He had many celebrity clients, including Zsa Zsa Gabor, Errol Flynn,
Chuck Berry, Muhammad Ali, Sirhan Sirhan, Jim and Tammy Faye Bakker,
Martha Mitchell, Lana Turner, Tony Curtis, and Mae West.

Education and early career
Belli graduated from the University of California, Berkeley's Boalt
Hall School of Law in 1933. After graduation, his first job was posing
as an hobo for the Works Progress Administration and riding the rails
to observe the Depression's impact on the country's vagrant population.
His first major legal victory came shortly after graduation, in a
personal injury lawsuit representing an injured cable car gripman. Over
insurance lawyers' objections, Belli brought a model of a cable car
intersection, and the gear box and chain involved in the accident, to
demonstrate to jurors exactly what had happened.


King of Torts
Besides his famous personal injury cases, which earned for him his
'King of Torts' nickname, Belli was also instrumental in setting up
some of the foundations of modern consumer rights law, arguing several
cases in the 1940s and 1950s that formed the basis for later lawsuits
and landmark litigation by such figures as Ralph Nader. Belli argued
(in cases such as Escola v. Coca-Cola, in 1944, which arose from an
incident in which a restaurant manager from Merced, California was
severely injured by an exploding Coca-Cola bottle) that all products
have an implied warranty, that it is to be foreseen that products will
be used by a long chain of people, not just the direct recipient of the
manufactured product, and that negligence by a defendant need not be
proven if the defendant's product is defective. Belli also was one of
the first major attorneys to prominently use demonstrative evidence and
courtroom exhibits (such as graphics, charts, photographs, and films).


In his best known case, Belli represented Jack Ruby, for free, after
Ruby shot and killed Lee Harvey Oswald. Belli attempted to prove that
Ruby was legally insane and had a history of mental illness in his
family. On 14 March 1964, Ruby was convicted of 'murder with malice',
and later received a death sentence. However, in late 1966, Ruby's
conviction was overturned, on the grounds that he did not receive a
fair trial and a retrial was scheduled outside of Dallas, but Ruby died
of a stroke before the retrial could take place. Belli became very
critical of FBI Director J. Edgar Hoover; the agency compiled at least
367 pages of evidence about Belli's activies accessible here.


Film and television roles


Belli appeared in numerous films and television shows, frequently as
himself, and is set to be played by Brian Cox in the 2006 film Zodiac
(Belli received a letter from the Zodiac Killer in 1969).

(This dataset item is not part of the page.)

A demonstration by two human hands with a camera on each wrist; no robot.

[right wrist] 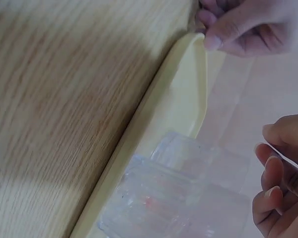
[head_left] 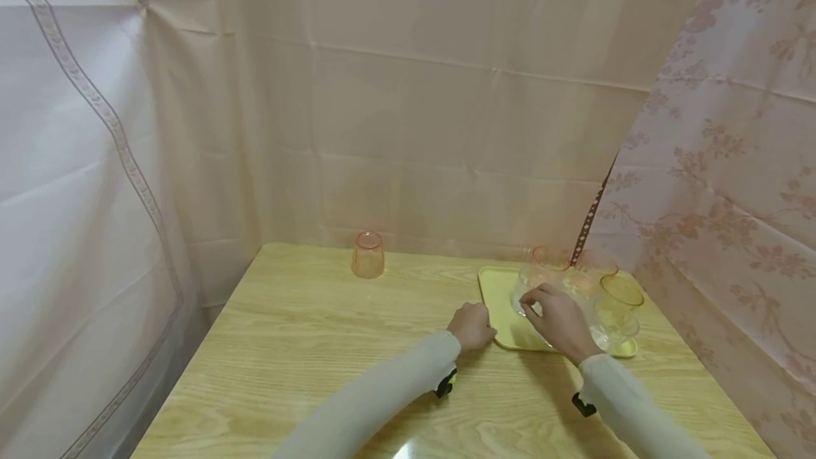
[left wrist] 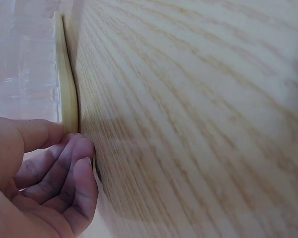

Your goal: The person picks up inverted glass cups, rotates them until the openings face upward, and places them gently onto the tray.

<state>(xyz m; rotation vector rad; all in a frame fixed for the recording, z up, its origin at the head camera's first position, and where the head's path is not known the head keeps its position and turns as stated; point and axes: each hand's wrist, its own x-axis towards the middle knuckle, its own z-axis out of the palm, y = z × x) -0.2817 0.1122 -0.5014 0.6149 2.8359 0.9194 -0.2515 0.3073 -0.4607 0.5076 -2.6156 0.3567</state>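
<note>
At its near left corner, the yellow tray (head_left: 503, 314) is pinched by my left hand (head_left: 472, 326). In the left wrist view the thumb (left wrist: 42, 134) lies at the tray's rim (left wrist: 68, 99), with the curled fingers beside it. My right hand (head_left: 559, 321) hovers over the tray with loosely bent fingers and nothing between them. Several cups stand on the tray, partly hidden by that hand: clear cups (right wrist: 144, 193), pinkish ones (head_left: 551, 257) at the back and a yellow one (head_left: 622, 292) at the right.
A pink transparent cup (head_left: 368, 257) stands upside down near the back of the wooden table (head_left: 319, 331), left of the tray. Light curtains hang behind the table and at both sides, with a flowered curtain (head_left: 714, 225) close to the tray's right.
</note>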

In perhaps his best-known role, other than as himself, Belli appeared
in a 1968 episode, "And the Children Shall Lead", of Star Trek, which
has often been labeled "the worst Star Trek episode of the entire
series." In it he played Gorgan, an evil being who corrupted a group of
children.


In 1970, he appeared in the Rolling Stones movie Gimme Shelter,
reprising his real-life role as the person responsible for the
disastrous decision to stage the rock group's concert at Altamont.
Belli enjoyed his frequent television and movie appearances; in 1965,
he told an interviewer for Playboy that he "might have been an actor"
if he had not become an attorney.


Author
Belli was the author of several books, including the six-volume Modern
Trials (written between 1954 and 1960) which has become a classic
textbook on the demonstrative method of presenting evidence. Belli's
unprecedented -- and some thought undignified -- use of graphic
evidence and expert witnesses later became common courtroom practice.
His autobiography, "My Life on Trial" is an entertaining account of his
life and famous events he was involved in during most of the 20th
century.


Personal life and finances
Belli was married five times. His marriage to the former Lia Triff
ended with a scandalous, acrimonious and bitter divorce proceeding in
1988, in which Belli was fined $1000 for calling his wife "El Trampo",
accused his wife of throwing their pet dog off the Golden Gate Bridge,
and was ultimately compelled to pay her an estimated $15 million. Belli
married his fifth wife, Nancy Ho, eleven weeks before he died of
pancreatic cancer at the age of 88.


Belli's firm filed for bankruptcy protection in December, 1995, not
long before his death. Belli was representing 800 women in a class
action lawsuit against breast implant manufacturer Dow Corning. Belli
won the lawsuit, but when Dow Corning declared bankruptcy, Belli had no
way to recover the $5,000,000 (USD) his firm had advanced to doctors
and expert witneses.


In June, 1996, two weeks before his passing, Melvin Belli recited the
oratory to David Woodard's brass fanfare setting of Mark Twain's "The
War Prayer", at San Francisco's Old First Church.


10th July 2006 07:39 AM
Bruno I read he represented Charles Manson, is it true?
10th July 2006 07:51 AM
Gazza
quote:
Bruno wrote:
I read he represented Charles Manson, is it true?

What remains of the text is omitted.